**ACTIVITY**. Print every line of the material below exactly as it stands, but omit the pictures.

+ + + + + + +

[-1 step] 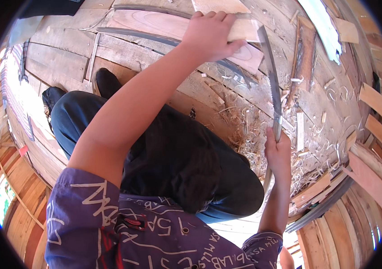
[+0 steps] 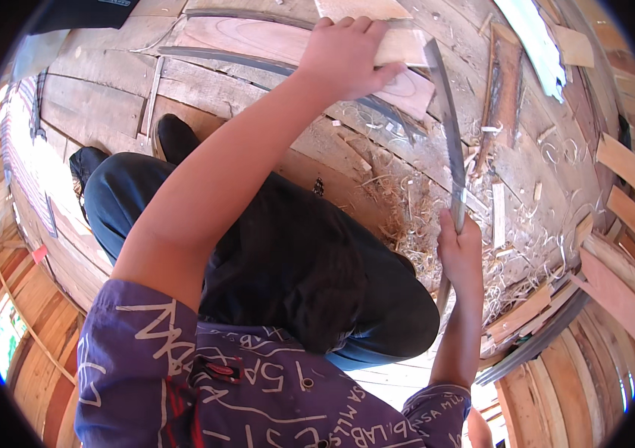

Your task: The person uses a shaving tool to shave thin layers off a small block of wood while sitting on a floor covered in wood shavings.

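My left hand (image 2: 343,56) presses down on a pale piece of wood (image 2: 405,46), its fingers over the far edge and the thumb stretched along the near side. Under and beside it lies a longer pinkish board (image 2: 246,37) with curved grain. My right hand (image 2: 461,243) is closed round the long handle of a knife (image 2: 449,123) with a narrow dark blade. The blade points away from me and crosses just off the right end of the pale piece; whether it touches the wood I cannot tell. Part of the handle runs back beneath my right forearm.
Curled shavings (image 2: 422,224) litter the plank floor by my right hand. A rough bark-edged slab (image 2: 504,89) lies beyond the knife. Several boards (image 2: 620,287) stand at the right. Dark strips (image 2: 220,54) flank the pinkish board. My bent legs (image 2: 280,261) fill the middle.
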`<action>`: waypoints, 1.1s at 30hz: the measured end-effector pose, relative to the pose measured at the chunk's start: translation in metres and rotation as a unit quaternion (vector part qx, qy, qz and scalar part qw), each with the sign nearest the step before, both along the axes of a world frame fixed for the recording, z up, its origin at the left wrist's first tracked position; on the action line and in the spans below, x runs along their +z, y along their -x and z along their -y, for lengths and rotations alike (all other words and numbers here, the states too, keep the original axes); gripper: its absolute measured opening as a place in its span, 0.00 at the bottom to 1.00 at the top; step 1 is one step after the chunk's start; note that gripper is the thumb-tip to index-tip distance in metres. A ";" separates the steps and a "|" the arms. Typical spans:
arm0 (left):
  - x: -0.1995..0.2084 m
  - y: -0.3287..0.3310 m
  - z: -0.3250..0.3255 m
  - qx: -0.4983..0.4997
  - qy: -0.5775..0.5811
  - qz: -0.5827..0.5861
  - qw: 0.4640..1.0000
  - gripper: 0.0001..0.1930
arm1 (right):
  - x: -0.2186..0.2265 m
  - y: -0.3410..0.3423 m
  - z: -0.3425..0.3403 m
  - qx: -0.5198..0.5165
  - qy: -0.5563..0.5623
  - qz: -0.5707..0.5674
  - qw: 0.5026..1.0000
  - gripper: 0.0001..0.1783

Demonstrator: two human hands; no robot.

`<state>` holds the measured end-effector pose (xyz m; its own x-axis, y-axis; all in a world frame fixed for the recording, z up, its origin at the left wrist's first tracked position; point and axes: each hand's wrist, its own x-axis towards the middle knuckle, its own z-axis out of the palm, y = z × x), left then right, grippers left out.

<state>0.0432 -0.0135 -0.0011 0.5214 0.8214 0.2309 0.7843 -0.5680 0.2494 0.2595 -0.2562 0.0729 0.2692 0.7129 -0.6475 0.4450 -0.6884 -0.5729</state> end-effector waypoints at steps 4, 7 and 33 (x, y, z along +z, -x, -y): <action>0.003 -0.008 -0.002 0.006 0.064 -0.016 0.998 0.32 | -0.026 -0.005 -0.021 0.012 -0.011 0.019 1.000 0.21; 0.004 -0.015 -0.005 0.007 0.063 -0.022 0.998 0.32 | -0.042 -0.006 -0.053 0.008 -0.030 0.005 1.000 0.21; 0.003 -0.006 0.001 0.001 0.057 -0.013 0.998 0.32 | -0.026 0.007 -0.092 0.022 -0.004 -0.002 1.000 0.22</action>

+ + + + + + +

**SOLUTION**.
[-1 step] 
[+0 steps] 

Your task: The person uses a shaving tool to shave thin layers off a small block of wood while sitting on a floor covered in wood shavings.

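My left hand (image 2: 343,56) presses down on a pale piece of wood (image 2: 405,46), its fingers over the far edge and the thumb stretched along the near side. Under and beside it lies a longer pinkish board (image 2: 246,37) with curved grain. My right hand (image 2: 461,243) is closed round the long handle of a knife (image 2: 449,123) with a narrow dark blade. The blade points away from me and crosses just off the right end of the pale piece; whether it touches the wood I cannot tell. Part of the handle runs back beneath my right forearm.
Curled shavings (image 2: 422,224) litter the plank floor by my right hand. A rough bark-edged slab (image 2: 504,89) lies beyond the knife. Several boards (image 2: 620,287) stand at the right. Dark strips (image 2: 220,54) flank the pinkish board. My bent legs (image 2: 280,261) fill the middle.
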`<action>`: waypoints, 1.1s at 30hz: the measured end-effector pose, relative to the pose measured at the chunk's start: translation in metres and rotation as a unit quaternion (vector part qx, qy, qz and scalar part qw), each with the sign nearest the step before, both along the axes of a world frame fixed for the recording, z up, its origin at the left wrist's first tracked position; on the action line and in the spans below, x runs along their +z, y along their -x and z along their -y, for lengths and rotations alike (all other words and numbers here, the states too, keep the original axes); gripper: its absolute measured opening as a place in its span, 0.00 at the bottom to 1.00 at the top; step 1 is one step after the chunk's start; note that gripper is the thumb-tip to index-tip distance in metres. A ";" separates the steps and a "|" the arms. Typical spans:
arm0 (left):
  - x: -0.1995..0.2084 m
  - y: -0.3287..0.3310 m
  - z: -0.3250..0.3255 m
  - qx: -0.4983..0.4997
  - qy: -0.5775..0.5811
  - qz: -0.5827..0.5861
  - qw: 0.4640..1.0000
  - gripper: 0.0001..0.1930
arm1 (right):
  - x: -0.2186..0.2265 m
  - y: -0.3410..0.3423 m
  - z: -0.3425..0.3403 m
  - qx: -0.5198..0.5165
  - qy: -0.5563..0.5623
  - qz: -0.5707..0.5674
  - qw: 0.5026..1.0000
  - gripper: 0.0001..0.1783

Demonstrator: two human hands; no robot.

`<state>` holds the measured end-effector pose (xyz m; its own x-axis, y-axis; all in a world frame fixed for the recording, z up, its origin at the left wrist's first tracked position; point and axes: each hand's wrist, its own x-axis towards the middle knuckle, its own z-axis out of the palm, y = z × x), left then right, grippers left out.

<state>0.0432 -0.0135 -0.0011 0.5214 0.8214 0.2309 0.7843 -0.5680 0.2494 0.2595 -0.2562 0.0729 0.2692 0.7129 -0.6475 0.4450 -0.6884 -0.5729</state> end-effector waypoints at steps 4, 7 and 33 (x, y, z along +z, -x, -y): <action>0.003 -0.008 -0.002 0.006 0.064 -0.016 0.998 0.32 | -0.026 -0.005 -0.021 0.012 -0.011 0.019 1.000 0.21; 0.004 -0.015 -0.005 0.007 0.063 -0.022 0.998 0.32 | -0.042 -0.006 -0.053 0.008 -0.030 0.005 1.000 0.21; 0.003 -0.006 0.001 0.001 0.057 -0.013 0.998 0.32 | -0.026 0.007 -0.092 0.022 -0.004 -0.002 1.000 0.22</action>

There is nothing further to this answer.